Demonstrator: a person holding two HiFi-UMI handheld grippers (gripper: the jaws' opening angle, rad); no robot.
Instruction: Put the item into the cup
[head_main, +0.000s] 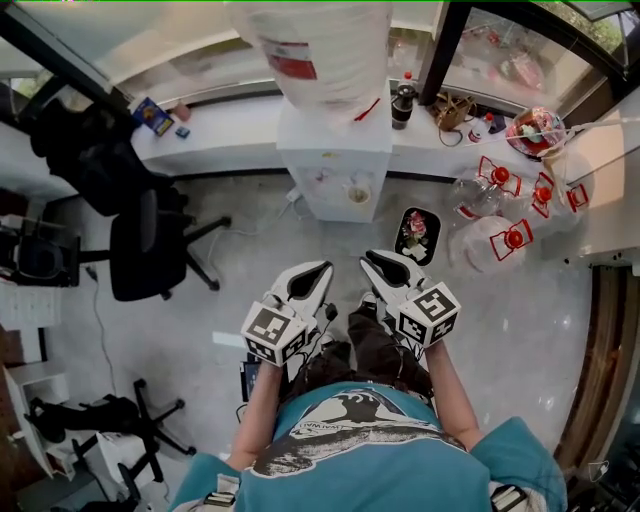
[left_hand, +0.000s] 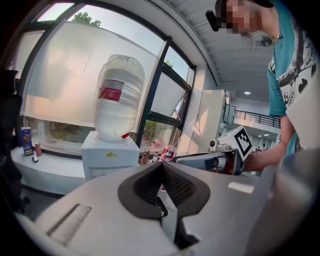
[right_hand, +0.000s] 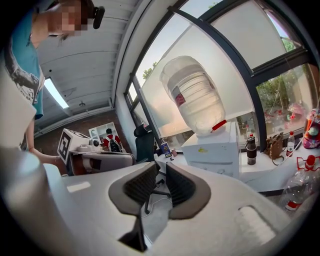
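Observation:
Both grippers are held side by side at waist height over the grey floor, pointing at a white water dispenser (head_main: 335, 165). My left gripper (head_main: 320, 270) has its pads meeting at the tips with nothing in them; its own view (left_hand: 161, 167) shows the same. My right gripper (head_main: 372, 260) stands a little open, with a narrow gap between its pads and nothing in it (right_hand: 161, 171). A small round cup-like thing (head_main: 358, 194) sits on the dispenser's front ledge. I can pick out no loose item for certain.
A big water jug (head_main: 320, 50) tops the dispenser. A black office chair (head_main: 150, 240) stands to the left. Several clear bottles with red caps (head_main: 505, 235) lie on the floor to the right, and a dark flowered tray (head_main: 417, 233) beside them. A dark flask (head_main: 402, 105) stands on the white sill.

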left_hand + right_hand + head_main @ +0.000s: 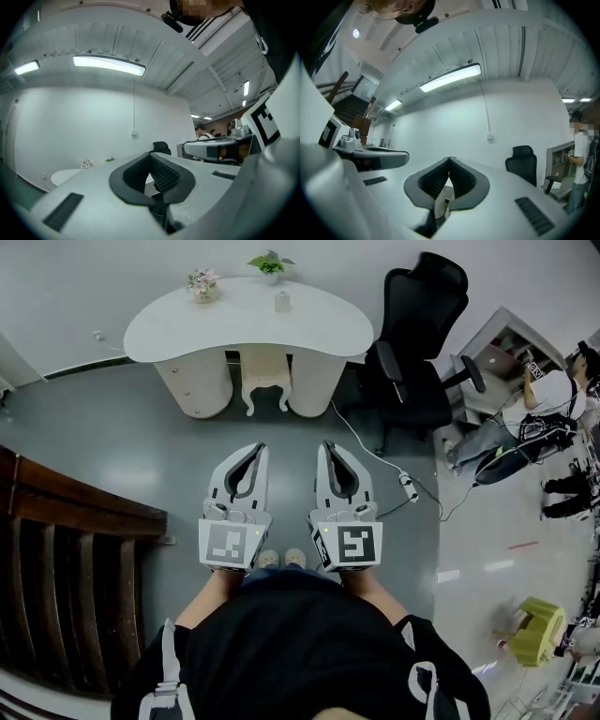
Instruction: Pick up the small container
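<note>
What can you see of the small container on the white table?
The small container is off-white, roughly cylindrical, standing upright near the far edge of the white table, between a flower pot and a green plant, apart from both. Only the table touches it. Lid and material are too small to tell.

A white, kidney-shaped table point(169, 329) stands at the far side of the grey floor point(112, 437), bearing a pot of pale flowers point(203, 284) left of centre, a green plant point(271, 263) at the far edge, and a small container point(282, 302) just nearer, all apart.
</note>
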The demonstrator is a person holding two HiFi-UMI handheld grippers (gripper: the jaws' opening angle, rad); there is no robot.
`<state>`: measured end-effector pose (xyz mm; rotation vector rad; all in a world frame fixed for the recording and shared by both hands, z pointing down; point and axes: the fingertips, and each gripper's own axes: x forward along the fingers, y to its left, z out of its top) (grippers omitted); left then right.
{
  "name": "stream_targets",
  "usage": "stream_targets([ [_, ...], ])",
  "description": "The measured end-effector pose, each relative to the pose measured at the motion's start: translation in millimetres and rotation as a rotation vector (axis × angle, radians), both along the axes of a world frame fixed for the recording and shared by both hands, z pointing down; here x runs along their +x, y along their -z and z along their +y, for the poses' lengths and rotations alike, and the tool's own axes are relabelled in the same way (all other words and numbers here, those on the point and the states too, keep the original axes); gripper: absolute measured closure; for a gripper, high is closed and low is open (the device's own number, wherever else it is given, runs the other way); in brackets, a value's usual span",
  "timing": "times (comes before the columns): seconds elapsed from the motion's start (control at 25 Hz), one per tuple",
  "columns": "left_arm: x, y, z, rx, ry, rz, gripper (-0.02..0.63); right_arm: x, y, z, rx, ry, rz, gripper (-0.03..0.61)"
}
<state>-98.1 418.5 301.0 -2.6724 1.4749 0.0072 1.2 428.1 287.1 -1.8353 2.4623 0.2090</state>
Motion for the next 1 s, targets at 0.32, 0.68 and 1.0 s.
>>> stream_targets([
  [0.32,-10,-1,-8,0.006,-0.002,0.007,0.607,-11,-2,-7,0.006,0.008,-0.015,0.557],
  [0.68,-13,-8,-21,-0.019,-0.024,0.011,0.606,-23,-9,-20,-0.011,0.025,-0.012,0.557],
  [1.0,0,-7,-44,-0.027,-0.027,0.011,0.604,-9,-12,-36,-0.023,0.029,-0.016,0.557],
])
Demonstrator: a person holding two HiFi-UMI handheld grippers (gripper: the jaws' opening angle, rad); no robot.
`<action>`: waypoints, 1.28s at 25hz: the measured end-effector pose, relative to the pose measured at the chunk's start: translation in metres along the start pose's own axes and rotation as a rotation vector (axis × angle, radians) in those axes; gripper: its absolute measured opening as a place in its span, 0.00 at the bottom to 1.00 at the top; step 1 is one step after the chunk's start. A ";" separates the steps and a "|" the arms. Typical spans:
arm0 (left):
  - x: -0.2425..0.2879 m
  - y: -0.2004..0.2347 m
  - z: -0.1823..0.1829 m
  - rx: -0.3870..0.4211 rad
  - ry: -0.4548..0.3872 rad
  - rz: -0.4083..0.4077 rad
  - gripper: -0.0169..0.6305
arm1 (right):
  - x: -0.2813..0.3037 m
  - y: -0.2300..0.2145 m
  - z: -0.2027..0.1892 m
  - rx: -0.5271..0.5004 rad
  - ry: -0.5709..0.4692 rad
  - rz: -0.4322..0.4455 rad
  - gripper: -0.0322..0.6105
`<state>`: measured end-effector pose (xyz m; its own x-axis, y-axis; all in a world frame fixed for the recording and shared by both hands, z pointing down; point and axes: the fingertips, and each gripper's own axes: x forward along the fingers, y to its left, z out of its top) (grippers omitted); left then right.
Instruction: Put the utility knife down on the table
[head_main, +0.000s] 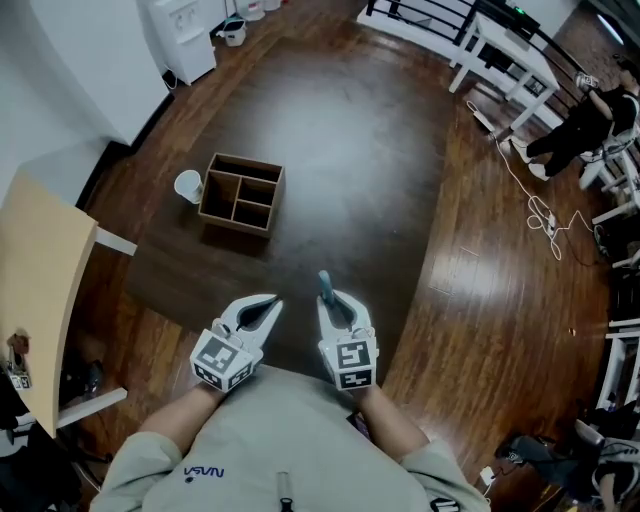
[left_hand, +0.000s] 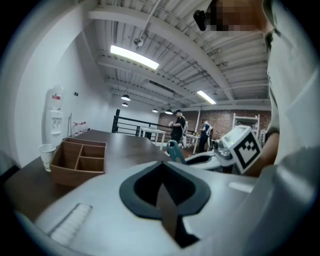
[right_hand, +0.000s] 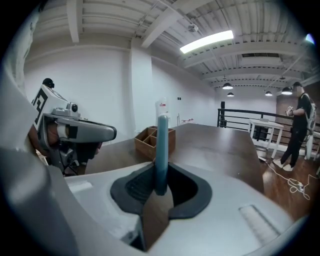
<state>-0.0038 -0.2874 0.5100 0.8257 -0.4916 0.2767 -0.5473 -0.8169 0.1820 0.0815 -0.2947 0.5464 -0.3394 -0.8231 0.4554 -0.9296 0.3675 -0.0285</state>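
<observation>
one utility knife (right_hand: 162, 145) in right gripper (head_main: 338, 306); one box (head_main: 236, 222); one cup (head_main: 188, 186)

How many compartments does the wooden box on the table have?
3. A long compartment runs along the side of the box nearest the cup; a far small compartment and a near small compartment sit beside it.

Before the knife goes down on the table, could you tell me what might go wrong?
1. The right gripper grips the knife by one end, with most of it sticking out past the jaws; it could pivot or slip on touching the table.
2. The left gripper sits close beside it, so the protruding knife might strike it.
3. The box and cup stand ahead; a far placement could bump them.
</observation>
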 end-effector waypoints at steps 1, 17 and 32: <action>0.007 0.000 -0.007 -0.006 0.024 -0.007 0.03 | 0.006 -0.008 -0.005 -0.005 0.013 -0.010 0.16; 0.068 0.007 -0.078 -0.069 0.284 -0.065 0.03 | 0.073 -0.045 -0.091 -0.118 0.242 -0.032 0.16; 0.073 0.020 -0.090 -0.142 0.309 -0.030 0.03 | 0.082 -0.038 -0.108 -0.257 0.307 -0.025 0.16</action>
<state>0.0335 -0.3126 0.6185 0.7734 -0.3354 0.5379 -0.5546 -0.7689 0.3180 0.1045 -0.3292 0.6811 -0.2219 -0.6798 0.6990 -0.8577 0.4771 0.1916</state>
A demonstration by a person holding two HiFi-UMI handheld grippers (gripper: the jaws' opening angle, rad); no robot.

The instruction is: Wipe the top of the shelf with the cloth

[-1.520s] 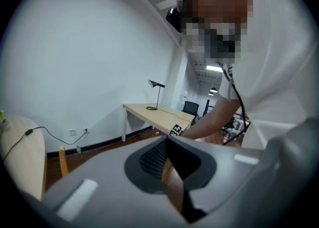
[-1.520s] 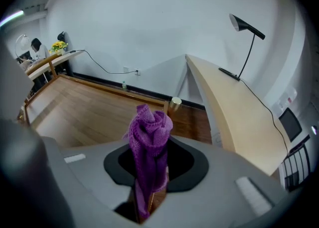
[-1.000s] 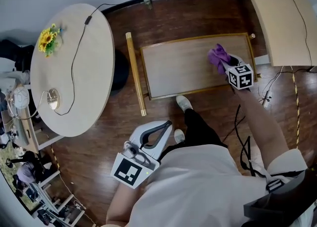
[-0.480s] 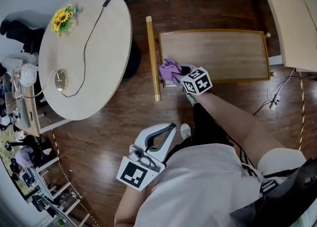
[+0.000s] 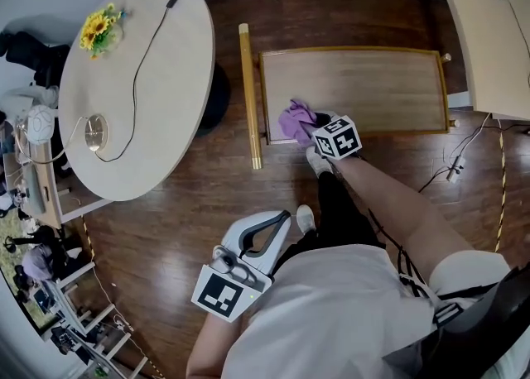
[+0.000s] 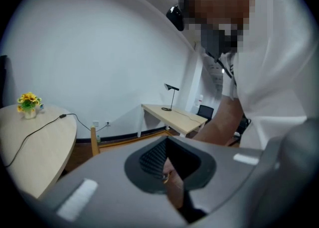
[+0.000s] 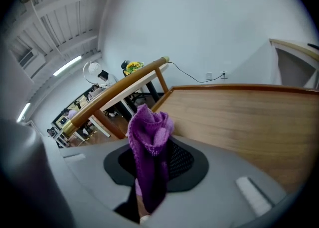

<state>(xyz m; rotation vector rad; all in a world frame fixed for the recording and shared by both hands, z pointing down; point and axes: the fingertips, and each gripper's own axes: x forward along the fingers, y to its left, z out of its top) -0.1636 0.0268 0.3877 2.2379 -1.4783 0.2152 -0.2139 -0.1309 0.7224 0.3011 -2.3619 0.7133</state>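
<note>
- Cloth (image 5: pixel 296 118) clenched in right tongs (image 5: pixel 313 123), at the near-left corner of the shelf (image 5: pixel 373 79) top
- Wiping looks under way; cleaned share can't be told
- Left tongs (image 5: pixel 284 216) closed, empty

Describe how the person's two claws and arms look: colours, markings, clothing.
The left claw and right claw are light grey moulded shells, lined inside with black ribbed pads. Each carries a white cube printed with black square markers. The person wears a white short-sleeved top, and the forearms are uncovered.
</note>
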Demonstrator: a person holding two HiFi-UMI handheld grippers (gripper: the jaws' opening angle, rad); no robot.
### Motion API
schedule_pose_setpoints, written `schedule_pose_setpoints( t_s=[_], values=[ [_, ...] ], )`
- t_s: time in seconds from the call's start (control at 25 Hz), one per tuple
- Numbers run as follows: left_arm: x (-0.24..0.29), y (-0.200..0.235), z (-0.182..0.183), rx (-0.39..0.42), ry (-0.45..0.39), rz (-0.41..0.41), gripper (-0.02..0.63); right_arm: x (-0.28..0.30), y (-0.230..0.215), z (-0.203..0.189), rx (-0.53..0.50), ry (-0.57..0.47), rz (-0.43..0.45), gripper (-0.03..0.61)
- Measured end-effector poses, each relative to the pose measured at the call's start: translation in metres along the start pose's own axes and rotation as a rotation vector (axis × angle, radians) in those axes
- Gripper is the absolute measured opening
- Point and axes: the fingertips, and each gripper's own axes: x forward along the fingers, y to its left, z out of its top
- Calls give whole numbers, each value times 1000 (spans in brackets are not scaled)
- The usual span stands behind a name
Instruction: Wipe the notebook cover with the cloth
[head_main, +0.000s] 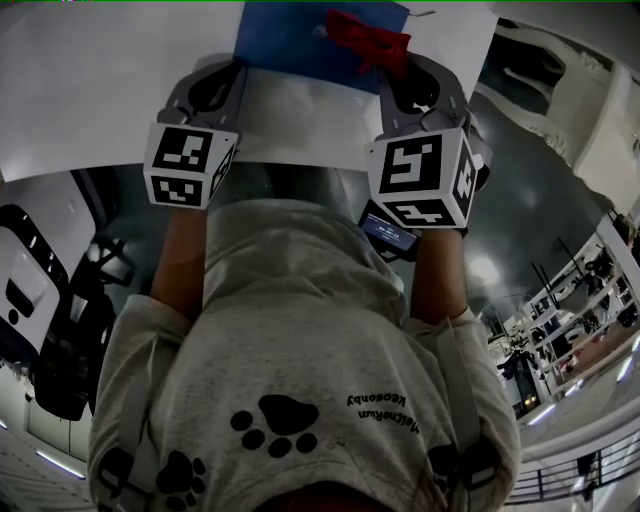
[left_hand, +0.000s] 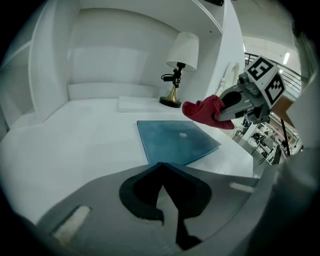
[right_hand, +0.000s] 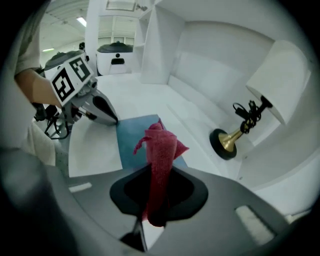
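A blue notebook (head_main: 300, 40) lies flat on the white table (head_main: 90, 90), also seen in the left gripper view (left_hand: 175, 140) and the right gripper view (right_hand: 131, 135). My right gripper (head_main: 385, 62) is shut on a red cloth (head_main: 362, 38), which hangs bunched from the jaws above the notebook's right part (right_hand: 160, 150). From the left gripper view the cloth (left_hand: 205, 111) looks held just off the cover. My left gripper (head_main: 228, 75) is shut with nothing in it, its tip (left_hand: 160, 167) at the notebook's near left corner.
A lamp with a brass base (left_hand: 173, 101) and white shade (right_hand: 277, 80) stands at the back of the white alcove. A flat white slab (left_hand: 140, 103) lies beside it. A white sheet (right_hand: 92, 150) lies under the notebook at the table's near edge.
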Motion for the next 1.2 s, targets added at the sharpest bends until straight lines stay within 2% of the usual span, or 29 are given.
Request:
schedule_pose_setpoints(
  t_s=[0.24, 0.48, 0.64, 0.84, 1.2],
  values=[
    [2, 0, 0, 9, -4, 5, -2, 4, 51, 68, -122, -147, 96, 43],
    [4, 0, 0, 9, -8, 12, -2, 46, 99, 93, -221, -136, 208, 42],
    [4, 0, 0, 10, -9, 13, -2, 67, 115, 89, -270, -60, 262, 42],
    [3, 1, 1, 15, -11, 14, -2, 70, 115, 86, -291, -39, 266, 41],
    [2, 2, 0, 24, -10, 16, -2, 54, 85, 35, -187, 17, 229, 41]
  ],
)
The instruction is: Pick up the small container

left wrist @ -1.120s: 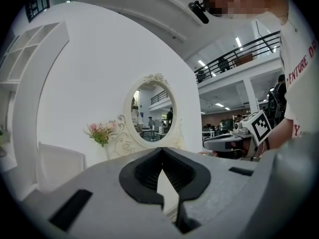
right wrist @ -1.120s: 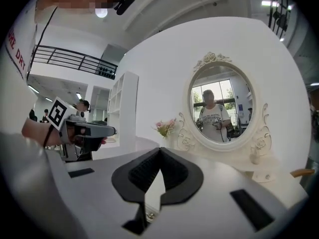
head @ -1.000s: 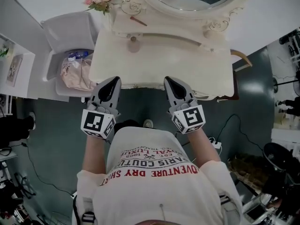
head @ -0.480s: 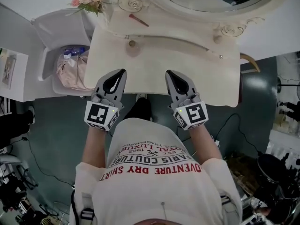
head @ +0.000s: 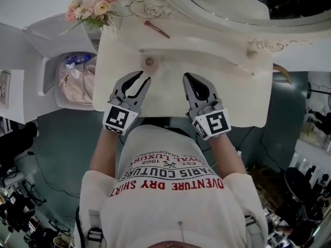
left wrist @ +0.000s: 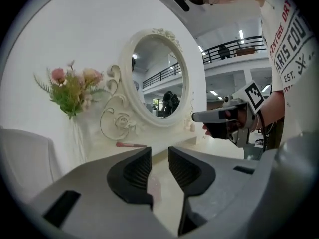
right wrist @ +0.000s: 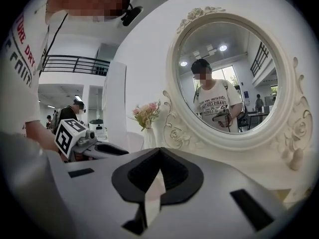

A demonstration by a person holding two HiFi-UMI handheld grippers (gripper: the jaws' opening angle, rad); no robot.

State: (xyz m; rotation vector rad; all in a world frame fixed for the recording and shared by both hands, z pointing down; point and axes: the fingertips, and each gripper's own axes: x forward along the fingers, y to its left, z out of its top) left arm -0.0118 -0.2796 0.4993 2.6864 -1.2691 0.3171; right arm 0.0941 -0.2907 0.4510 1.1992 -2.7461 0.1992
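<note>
One shirt (head: pixel 176 190) reads "ADVENTURE DRY SHIRT".

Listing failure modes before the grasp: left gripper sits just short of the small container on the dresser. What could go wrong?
1. The container is small and round. The left gripper, jaws opening with nothing between them, could nudge it away if it comes in off-centre.
2. The flowers stand at the back left corner of the dresser. A wide leftward swing might tip them.

The small container (head: pixel 149 62) was set at the upper centre, on the dressing table (head: pixel 243 97); a stick (head: pixel 156 29) was laid behind it, flowers (head: pixel 93 6) at upper left.
</note>
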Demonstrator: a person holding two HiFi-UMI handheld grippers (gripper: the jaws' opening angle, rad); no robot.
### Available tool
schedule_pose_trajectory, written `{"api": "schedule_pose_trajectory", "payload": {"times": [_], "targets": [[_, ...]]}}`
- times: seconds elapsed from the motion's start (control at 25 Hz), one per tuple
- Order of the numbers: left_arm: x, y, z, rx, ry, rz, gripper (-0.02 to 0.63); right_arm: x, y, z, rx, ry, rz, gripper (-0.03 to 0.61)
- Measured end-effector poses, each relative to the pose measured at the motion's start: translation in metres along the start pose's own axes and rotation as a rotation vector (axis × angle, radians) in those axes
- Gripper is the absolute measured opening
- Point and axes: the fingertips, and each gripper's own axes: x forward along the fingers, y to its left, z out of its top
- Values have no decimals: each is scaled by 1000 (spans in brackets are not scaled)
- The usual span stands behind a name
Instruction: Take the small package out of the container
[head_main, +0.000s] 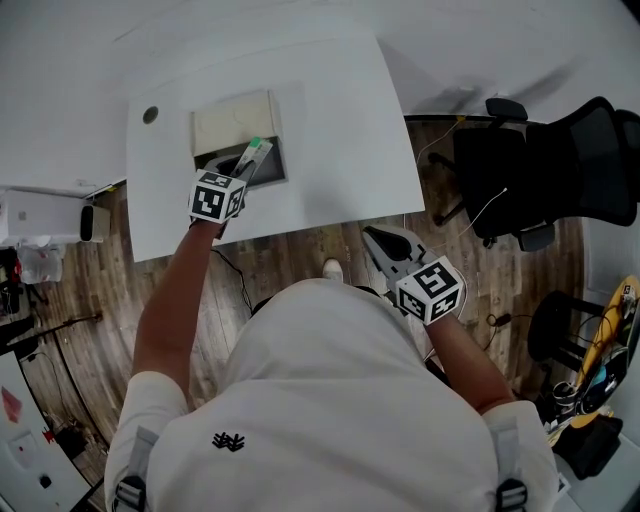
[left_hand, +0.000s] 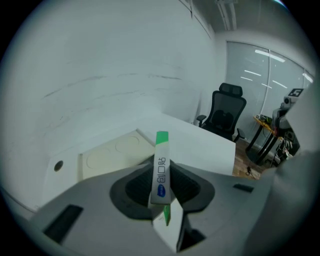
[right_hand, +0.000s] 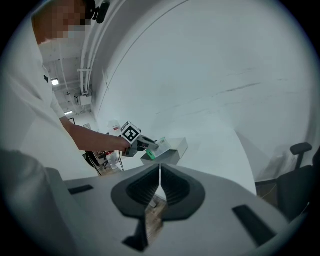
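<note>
My left gripper (head_main: 247, 163) is clamped on the small package (head_main: 256, 151) — a narrow white box with a green end. In the left gripper view the package (left_hand: 160, 170) stands nearly upright between the pads, green tip at the top. In the head view this gripper sits upper left of centre, pointing forward and slanting down. The left arm reaches out almost straight, its forearm bare. The package hangs over the dark open mouth of the container (head_main: 270, 172), whose cream lid (head_main: 232, 122) lies flipped back beyond it. In the right gripper view the package (right_hand: 160, 145) appears at or just above the container's (right_hand: 172, 156) rim.

My right gripper (head_main: 384, 248) is at lower right of centre, its jaws pressed together with nothing between them. That elbow is bent and tucked near the torso. This gripper points forward — only slightly downward — over the wooden floor (head_main: 290, 260), near the white table's (head_main: 340, 120) front edge. A black office chair (head_main: 570, 170) stands at the right.
</note>
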Motion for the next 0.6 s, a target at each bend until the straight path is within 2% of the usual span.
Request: {"api": "schedule_pose_trajectory", "payload": {"times": [0.28, 0.6], "targets": [[-45, -12, 6, -60, -104, -24, 98, 14, 32, -3, -21, 15, 40, 9], [-102, -32, -10, -122, -190, -74, 97, 28, 72, -8, -42, 23, 60, 10]]}}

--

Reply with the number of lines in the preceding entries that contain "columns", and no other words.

2